No dije nada. En el fondo sabía que era bonita, pero me parecía incómodo admitirlo porque sabía que también había algo feo en mí. Mi atractivo no era obvio ni consistente, se trataba de algo que percibía más cuando estaba sola. Nunca fui la chica más guapa del lugar y nunca lo sería. Me pregunté si me estaría mintiendo o si era posible que viera en mí lo mismo que yo en mis momentos más privados y generosos.

—Tengo que reunirme con un colega —dijo poniéndose de pie—. ¿Estarás aquí en unas horas?

—¿Te tienes que ir ahora? —pregunté.

—Sí, pero no será mucho tiempo. ¿Puedo regresar?

—Está bien, te esperaré despierta —respondí.

Cuando volvió más tarde estaba drogado. Yo quería sentarme en la sala otra vez y seguir hablando como lo hicimos antes, pero hablar con él ahora era como hacerlo con otra persona.

—¿Cómo estuvo tu reunión? —pregunté.

—Bien. Teníamos que organizar una mierda de programación. Oye, ¿has visto esos videos de YouTube de los perros que imitan alarmas?

Aulló imitando a un perro y luego estalló en carcajadas de una manera tan infantil que me avergoncé.

—No los he visto —respondí.

—Tienes que verlos. Son muy buenos.

—No suenan nada interesantes.

—Son divertidísimos.

Se levantó y me llevó a la recámara. Nos desvestimos y, cuando no hizo ningún comentario sobre mi aspecto, me pregunté si se había dado cuenta de que no era tan atractiva como lo había pensado. Empecé a sentirme humillada por estar desnuda frente a él.

Él estaba tan cautivador como la noche anterior. Delgado, con el vello oscuro sobre el pecho cóncavo, en realidad, tenía vello en todo el cuerpo. No era solo que Charlie fuera sexi, su rostro era tan hermoso que casi dolía. Era difícil no mirarlo fijamente. Sus pómulos estaban bien definidos; sus labios, suaves, jugosos y rosados; la sombra de su barba incipiente suavizaba su mentón. Tenía algunos lunares en los lugares perfectos: uno en el perfil del labio superior y dos puntos apenas visibles en la mejilla izquierda. Su cabello era castaño como el otoño, sedoso y despeinado, parecía que acabara de salir de la cama. Era apuesto y hermoso al mismo tiempo.

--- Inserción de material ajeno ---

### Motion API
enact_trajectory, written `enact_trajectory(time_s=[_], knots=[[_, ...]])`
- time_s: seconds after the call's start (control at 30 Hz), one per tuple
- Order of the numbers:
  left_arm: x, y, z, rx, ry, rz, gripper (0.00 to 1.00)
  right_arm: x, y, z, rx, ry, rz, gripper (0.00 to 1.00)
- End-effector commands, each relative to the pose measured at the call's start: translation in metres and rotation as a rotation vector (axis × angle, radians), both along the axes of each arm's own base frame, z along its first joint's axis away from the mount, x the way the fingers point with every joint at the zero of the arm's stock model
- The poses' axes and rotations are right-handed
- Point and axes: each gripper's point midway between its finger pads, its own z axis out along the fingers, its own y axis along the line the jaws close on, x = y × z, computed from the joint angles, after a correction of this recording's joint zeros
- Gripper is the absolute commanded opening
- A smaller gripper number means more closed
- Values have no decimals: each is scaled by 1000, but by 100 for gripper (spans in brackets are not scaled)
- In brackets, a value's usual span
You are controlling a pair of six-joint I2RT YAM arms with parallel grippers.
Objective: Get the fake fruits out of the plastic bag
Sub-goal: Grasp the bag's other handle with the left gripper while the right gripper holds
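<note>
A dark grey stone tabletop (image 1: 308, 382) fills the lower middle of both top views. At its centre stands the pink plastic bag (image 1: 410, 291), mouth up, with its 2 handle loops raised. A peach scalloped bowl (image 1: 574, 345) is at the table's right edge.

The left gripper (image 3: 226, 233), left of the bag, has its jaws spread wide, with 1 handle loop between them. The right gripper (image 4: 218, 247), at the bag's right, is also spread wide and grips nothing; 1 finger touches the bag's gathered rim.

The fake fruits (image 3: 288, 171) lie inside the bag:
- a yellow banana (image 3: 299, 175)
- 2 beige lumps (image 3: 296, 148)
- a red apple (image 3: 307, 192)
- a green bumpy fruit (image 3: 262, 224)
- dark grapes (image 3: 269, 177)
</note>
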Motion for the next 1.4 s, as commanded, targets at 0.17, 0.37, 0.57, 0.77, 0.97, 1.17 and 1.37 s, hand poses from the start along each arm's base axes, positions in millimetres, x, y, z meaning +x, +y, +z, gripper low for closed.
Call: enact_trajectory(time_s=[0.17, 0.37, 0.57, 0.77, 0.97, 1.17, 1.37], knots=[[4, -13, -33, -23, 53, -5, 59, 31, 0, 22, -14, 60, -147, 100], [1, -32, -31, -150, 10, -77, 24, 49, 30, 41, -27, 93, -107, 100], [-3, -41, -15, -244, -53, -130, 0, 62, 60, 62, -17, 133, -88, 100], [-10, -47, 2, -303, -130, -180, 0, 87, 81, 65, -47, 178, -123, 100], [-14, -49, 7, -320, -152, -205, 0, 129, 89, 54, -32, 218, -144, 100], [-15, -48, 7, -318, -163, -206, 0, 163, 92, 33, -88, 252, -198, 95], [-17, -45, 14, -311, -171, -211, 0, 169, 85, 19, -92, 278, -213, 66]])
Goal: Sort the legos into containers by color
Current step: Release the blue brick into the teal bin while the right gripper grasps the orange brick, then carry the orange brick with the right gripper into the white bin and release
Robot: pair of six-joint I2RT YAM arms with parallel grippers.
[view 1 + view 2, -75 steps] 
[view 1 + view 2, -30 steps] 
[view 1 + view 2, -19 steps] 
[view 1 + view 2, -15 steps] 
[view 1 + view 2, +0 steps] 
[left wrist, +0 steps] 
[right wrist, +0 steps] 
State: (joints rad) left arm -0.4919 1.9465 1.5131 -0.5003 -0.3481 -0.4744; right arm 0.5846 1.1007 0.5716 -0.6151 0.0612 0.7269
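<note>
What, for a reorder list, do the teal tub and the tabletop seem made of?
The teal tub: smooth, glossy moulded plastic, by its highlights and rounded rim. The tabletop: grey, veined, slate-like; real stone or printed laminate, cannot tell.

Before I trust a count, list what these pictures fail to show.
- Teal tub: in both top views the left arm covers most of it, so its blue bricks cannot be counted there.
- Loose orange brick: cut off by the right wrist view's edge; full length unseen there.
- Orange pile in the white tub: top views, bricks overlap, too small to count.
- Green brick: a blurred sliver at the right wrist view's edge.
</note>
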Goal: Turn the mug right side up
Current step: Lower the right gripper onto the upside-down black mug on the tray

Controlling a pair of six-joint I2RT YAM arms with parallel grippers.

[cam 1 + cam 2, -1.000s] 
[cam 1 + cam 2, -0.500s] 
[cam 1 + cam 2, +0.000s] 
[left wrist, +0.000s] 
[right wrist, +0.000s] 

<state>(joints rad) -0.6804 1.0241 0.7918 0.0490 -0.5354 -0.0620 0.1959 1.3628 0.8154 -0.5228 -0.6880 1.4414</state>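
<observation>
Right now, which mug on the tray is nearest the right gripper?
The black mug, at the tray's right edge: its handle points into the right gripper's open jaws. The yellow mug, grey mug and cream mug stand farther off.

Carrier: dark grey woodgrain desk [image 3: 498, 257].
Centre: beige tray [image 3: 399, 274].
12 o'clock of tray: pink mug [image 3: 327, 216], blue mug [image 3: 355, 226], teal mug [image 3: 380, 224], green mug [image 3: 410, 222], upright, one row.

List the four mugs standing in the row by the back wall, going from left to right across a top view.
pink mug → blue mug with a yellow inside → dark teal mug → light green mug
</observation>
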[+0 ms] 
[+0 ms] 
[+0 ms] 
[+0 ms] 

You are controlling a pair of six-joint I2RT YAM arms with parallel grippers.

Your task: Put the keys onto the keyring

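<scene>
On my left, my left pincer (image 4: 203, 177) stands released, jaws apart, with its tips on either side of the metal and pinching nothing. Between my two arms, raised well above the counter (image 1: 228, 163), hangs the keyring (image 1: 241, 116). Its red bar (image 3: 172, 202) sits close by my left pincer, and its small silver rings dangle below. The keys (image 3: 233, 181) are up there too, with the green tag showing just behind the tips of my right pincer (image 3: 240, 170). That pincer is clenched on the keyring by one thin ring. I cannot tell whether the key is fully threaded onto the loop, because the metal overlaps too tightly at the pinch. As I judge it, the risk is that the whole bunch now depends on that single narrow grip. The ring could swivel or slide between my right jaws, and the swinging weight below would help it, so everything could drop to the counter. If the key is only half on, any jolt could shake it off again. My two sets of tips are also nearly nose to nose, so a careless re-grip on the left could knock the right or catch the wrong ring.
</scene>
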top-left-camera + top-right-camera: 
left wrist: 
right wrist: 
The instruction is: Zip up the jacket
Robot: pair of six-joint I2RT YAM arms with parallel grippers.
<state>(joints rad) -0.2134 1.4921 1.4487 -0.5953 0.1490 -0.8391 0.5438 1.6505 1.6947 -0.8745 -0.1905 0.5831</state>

—¿Te pones un condón? —pregunté cuando se puso encima de mí.

—¿Estás tomando anticonceptivos?

—Sí, pero...

—Me hago exámenes regulares para enfermedades de transmisión sexual y no he tenido relaciones con nadie desde hace mucho tiempo. Pero tú decides, solo que no tengo condones.

Yo tampoco tenía.

—Está bien —acepté.

El sexo no fue muy bueno. La noche anterior, besarlo había sido como un escape hacia una realidad distinta y perfecta, pero ahora sentía que estaba acostándome con un desconocido. No intercambiamos palabra ni nos miramos a los ojos una sola vez. Al final, se estremeció sobre mí y dejó caer su rostro en mi cuello.

Después giré, alejándome de él y pensé en Robbie, en lo bien que conocía mi cuerpo; la forma en que a veces nos quedábamos dormidos, completamente vestidos con enormes camisetas y pantalones de pijama, tomados de la mano. De alguna manera, eso era mucho más íntimo.

A mi lado, Charlie dormía. Me arrepentí de no haber usado un condón. No entendía por qué hacía estas cosas, como si la falta de protección pudiera acercarnos, establecer un vínculo. No me sentía cercana a él, apenas lo conocía.